**Activity**
With the first line as the start and the line containing "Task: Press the" as the end, write out every line of the records exactly.

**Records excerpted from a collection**
★ ★ ★
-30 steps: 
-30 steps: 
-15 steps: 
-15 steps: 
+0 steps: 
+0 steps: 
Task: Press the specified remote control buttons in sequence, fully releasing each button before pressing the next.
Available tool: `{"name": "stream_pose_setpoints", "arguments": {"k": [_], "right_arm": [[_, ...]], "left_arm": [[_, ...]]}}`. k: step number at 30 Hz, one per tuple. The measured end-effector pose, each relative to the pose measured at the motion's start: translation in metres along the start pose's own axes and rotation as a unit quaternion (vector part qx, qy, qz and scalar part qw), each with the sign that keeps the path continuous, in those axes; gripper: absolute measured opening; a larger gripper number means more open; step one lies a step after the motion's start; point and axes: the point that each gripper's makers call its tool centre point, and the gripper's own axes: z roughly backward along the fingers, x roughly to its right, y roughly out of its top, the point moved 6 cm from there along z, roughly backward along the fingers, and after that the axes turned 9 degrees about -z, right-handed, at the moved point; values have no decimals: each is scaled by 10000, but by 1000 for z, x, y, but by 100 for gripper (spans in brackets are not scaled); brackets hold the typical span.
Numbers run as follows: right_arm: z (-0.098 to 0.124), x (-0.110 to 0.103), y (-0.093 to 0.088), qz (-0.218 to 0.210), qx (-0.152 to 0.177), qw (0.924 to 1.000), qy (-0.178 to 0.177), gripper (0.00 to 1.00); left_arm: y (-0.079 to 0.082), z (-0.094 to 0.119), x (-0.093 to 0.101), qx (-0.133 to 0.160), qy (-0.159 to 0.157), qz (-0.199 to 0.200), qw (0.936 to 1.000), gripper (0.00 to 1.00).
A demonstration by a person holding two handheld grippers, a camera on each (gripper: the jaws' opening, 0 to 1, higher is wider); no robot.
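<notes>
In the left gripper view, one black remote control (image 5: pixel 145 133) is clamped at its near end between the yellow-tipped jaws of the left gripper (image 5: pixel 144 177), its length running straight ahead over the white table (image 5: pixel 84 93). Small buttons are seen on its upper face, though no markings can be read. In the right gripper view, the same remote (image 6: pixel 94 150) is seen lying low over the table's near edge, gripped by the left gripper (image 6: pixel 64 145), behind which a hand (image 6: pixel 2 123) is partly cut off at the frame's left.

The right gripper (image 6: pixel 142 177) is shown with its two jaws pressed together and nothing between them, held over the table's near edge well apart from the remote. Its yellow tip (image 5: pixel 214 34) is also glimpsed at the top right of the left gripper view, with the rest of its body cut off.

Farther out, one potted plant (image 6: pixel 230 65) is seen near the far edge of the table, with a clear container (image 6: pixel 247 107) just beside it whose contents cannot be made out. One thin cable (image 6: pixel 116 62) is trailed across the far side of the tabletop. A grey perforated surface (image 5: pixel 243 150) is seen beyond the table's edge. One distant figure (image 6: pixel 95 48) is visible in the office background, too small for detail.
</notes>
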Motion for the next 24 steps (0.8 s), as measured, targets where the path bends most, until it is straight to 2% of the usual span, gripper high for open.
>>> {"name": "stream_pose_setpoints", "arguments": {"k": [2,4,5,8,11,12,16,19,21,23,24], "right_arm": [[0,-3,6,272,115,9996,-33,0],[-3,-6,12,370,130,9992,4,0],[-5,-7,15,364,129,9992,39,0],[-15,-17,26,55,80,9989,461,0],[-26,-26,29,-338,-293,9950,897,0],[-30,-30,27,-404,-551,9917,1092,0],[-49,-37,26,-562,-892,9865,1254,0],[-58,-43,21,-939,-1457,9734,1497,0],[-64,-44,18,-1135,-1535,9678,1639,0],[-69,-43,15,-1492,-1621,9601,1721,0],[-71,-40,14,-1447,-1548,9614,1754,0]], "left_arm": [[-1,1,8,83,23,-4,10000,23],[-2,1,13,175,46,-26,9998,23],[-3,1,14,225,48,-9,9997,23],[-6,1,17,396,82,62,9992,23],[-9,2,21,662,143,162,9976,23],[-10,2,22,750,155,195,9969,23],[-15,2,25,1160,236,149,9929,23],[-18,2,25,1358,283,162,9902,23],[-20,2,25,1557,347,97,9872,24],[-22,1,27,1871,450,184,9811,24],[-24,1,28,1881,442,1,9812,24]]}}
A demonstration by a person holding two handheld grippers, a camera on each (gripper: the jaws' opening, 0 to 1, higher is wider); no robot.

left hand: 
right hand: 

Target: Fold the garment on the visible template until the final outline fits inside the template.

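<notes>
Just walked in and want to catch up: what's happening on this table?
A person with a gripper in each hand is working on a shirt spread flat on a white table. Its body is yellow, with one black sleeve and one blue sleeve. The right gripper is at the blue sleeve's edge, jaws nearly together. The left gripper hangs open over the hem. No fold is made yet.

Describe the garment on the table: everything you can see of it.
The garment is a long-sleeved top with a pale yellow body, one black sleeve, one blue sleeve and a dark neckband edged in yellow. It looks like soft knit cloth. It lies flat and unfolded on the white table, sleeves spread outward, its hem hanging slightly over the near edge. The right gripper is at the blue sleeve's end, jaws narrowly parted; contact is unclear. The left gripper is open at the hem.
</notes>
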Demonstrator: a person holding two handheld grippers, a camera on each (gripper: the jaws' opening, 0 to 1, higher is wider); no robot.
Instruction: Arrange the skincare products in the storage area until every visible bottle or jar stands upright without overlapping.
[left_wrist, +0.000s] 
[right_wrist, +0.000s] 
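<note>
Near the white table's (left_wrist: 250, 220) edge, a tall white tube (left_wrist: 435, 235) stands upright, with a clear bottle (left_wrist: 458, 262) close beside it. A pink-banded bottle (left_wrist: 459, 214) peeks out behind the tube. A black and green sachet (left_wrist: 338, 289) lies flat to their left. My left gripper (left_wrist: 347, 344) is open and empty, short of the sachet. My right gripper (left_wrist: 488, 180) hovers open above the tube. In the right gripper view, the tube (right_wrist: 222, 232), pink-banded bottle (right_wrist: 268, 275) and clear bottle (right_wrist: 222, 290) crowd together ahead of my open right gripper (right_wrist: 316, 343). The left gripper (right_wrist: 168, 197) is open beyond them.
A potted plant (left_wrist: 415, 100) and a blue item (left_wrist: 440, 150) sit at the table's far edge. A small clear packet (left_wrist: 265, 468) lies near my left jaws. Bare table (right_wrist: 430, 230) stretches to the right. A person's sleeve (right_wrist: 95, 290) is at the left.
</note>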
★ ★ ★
**Written solution**
-30 steps: 
-30 steps: 
-15 steps: 
-15 steps: 
+0 steps: 
+0 steps: 
Task: Press the specified remote control buttons in sequence, fully releasing each button before pressing the next.

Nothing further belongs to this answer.